I only get the first 3 columns and not in the form that I want.

    2.
SELECT ?GPName 
       (count(?PName) as ?PCount)
       ?PName
       (count(?CName) as ?CCount)
WHERE
{
      ?gp rdf:type gag:GrandParent .
      ?gp gag:name ?GPName .
      ?p rdf:type gag:Parent .
      ?p gag:name ?PName.
      ?p gag:has_parent ?gp .
      ?c rdf:type gag:Child .
      ?c gag:name ?CName.
      ?c gag:has_parent ?p.
} GROUP BY ?GPName ?PName

It only shows columns 1,3,4 as I want them.


Solution

  • As it was pointed out, you need two separate subqueries to calculate the required aggregates for each of the solutions. Added an OPTIONAL in case there are no children for a parent and used a coalesce expression to set it to zero in the projection if that was the case.

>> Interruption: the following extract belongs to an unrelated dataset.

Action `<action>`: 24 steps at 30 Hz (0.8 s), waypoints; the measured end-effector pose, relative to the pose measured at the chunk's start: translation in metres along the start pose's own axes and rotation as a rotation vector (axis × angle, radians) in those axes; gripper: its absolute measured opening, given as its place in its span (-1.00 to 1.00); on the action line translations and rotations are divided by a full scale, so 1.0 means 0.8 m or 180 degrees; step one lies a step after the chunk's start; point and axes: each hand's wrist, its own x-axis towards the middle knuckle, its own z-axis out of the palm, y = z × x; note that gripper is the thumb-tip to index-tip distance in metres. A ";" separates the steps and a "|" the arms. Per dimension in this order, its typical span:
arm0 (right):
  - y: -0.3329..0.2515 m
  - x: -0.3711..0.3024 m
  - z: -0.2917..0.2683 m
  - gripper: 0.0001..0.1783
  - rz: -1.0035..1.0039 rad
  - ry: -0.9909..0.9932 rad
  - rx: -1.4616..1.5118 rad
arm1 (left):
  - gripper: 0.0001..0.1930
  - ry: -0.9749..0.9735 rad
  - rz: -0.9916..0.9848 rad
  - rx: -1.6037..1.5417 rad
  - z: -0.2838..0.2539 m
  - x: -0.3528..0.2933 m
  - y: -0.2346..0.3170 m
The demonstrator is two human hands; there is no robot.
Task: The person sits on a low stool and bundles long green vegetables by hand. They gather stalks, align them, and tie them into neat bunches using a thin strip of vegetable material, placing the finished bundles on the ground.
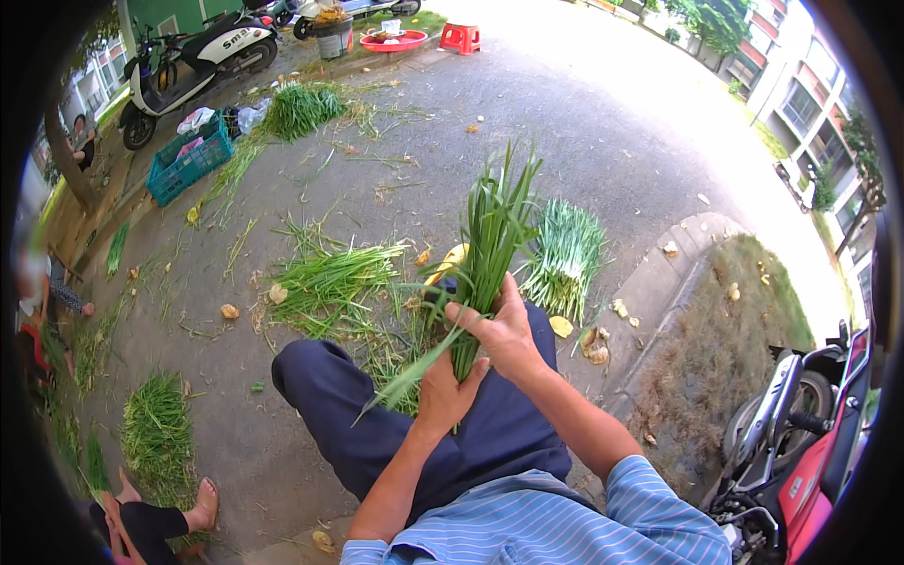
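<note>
A bundle of long green garlic chives (494, 235) stands upright above my lap, its leaf tips pointing away from me. My left hand (446, 394) is closed round its lower part. Just higher up, my right hand (507, 330) grips the same bundle, its fingers partly hidden behind the leaves. Some loose leaves (407, 381) hang off to the lower left across my knee. Beyond my left knee lies a loose pile of chives (339, 284) on the pavement. A neater bunch with pale stem ends (567, 254) rests to the right of the held bundle.
Another chive heap (158, 433) lies at left, near a seated person's foot (203, 507). Farther off are a teal crate (191, 155), a chive stack (301, 109), a red stool (460, 39) and a scooter (202, 56). A red motorbike (812, 471) stands close at right, beside a curb (659, 301).
</note>
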 end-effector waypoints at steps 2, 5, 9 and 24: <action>-0.027 0.004 0.001 -0.50 0.0361 -0.0080 0.0499 | -0.58 -0.0133 -0.0243 0.0144 -0.005 0.000 0.006; -0.043 0.009 -0.003 -0.64 0.0588 -0.0089 0.0962 | -0.63 -0.0601 -0.0915 -0.0642 -0.011 0.008 0.010; -0.067 0.002 0.004 -0.66 0.0660 -0.0051 0.1331 | -0.72 -0.1287 -0.1219 -0.1921 -0.031 0.036 0.039; -0.145 0.054 -0.027 -0.41 0.0298 -0.0115 0.1337 | -0.81 -0.1854 -0.1500 -0.1808 -0.062 0.037 0.090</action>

    E.g something along the lines of the following query (I've checked it against the dataset at http://geo.linkedopendata.gr/gag-endpoint ) :

    PREFIX gag: <http://geo.linkedopendata.gr/gag/ontology/>
    PREFIX rdf: <http://www.w3.org/1999/02/22-rdf-syntax-ns#>
    
    select ?gpName ?cnt ?PName (coalesce(?cc, 0) as ?cnt2) ?CName
    WHERE 
    {
        {
            select ?gp (count(?pe1) as ?cnt) {
                ?gp a gag:Περιφέρεια .
                ?pe1 a gag:Περιφερειακή_Ενότητα  .
                ?pe1 gag:ανήκει_σε ?gp .
            }group by ?gp 
        }
        ?gp gag:έχει_επίσημο_όνομα ?gpName .
        ?pe a gag:Περιφερειακή_Ενότητα  .
        ?pe gag:ανήκει_σε ?gp .
        ?pe gag:έχει_επίσημο_όνομα ?PName .
        optional {
            ?c rdf:type gag:Δήμος .
            ?c gag:έχει_επίσημο_όνομα ?CName.
            ?c gag:ανήκει_σε ?pe .
            {
                select ?pe (count(?c1) as ?cc) {
                    ?c1 rdf:type gag:Δήμος .
                    ?c1 gag:ανήκει_σε ?pe .
                } group by ?pe
            }
        }
    }
    

    p.s. As an alternative to the subqueries, you may create a cartesian product for the children and grandchildren and count the distinct bindings, e.g.:

    PREFIX gag: <http://geo.linkedopendata.gr/gag/ontology/>
    PREFIX rdf: <http://www.w3.org/1999/02/22-rdf-syntax-ns#>
    select ?gpName ?PName ?CName (count(distinct ?p1) as ?cnt1) (count(distinct ?c1) as ?cnt2) 
        WHERE 
        {
            ?gp a gag:Περιφέρεια .
            ?gp gag:έχει_επίσημο_όνομα ?gpName .
            ?pe gag:ανήκει_σε ?gp .
            ?pe a gag:Περιφερειακή_Ενότητα  .
            ?pe gag:έχει_επίσημο_όνομα ?PName .
            ?p1 gag:ανήκει_σε ?gp . # cartesian product with ?pe and ?p1
            ?c gag:ανήκει_σε ?pe .
            ?c gag:έχει_επίσημο_όνομα ?CName .
            ?c1 gag:ανήκει_σε ?pe . # cartesian product with ?c and ?c1
    
        } group by ?gpName ?PName ?CName
        order by ?gpName ?PName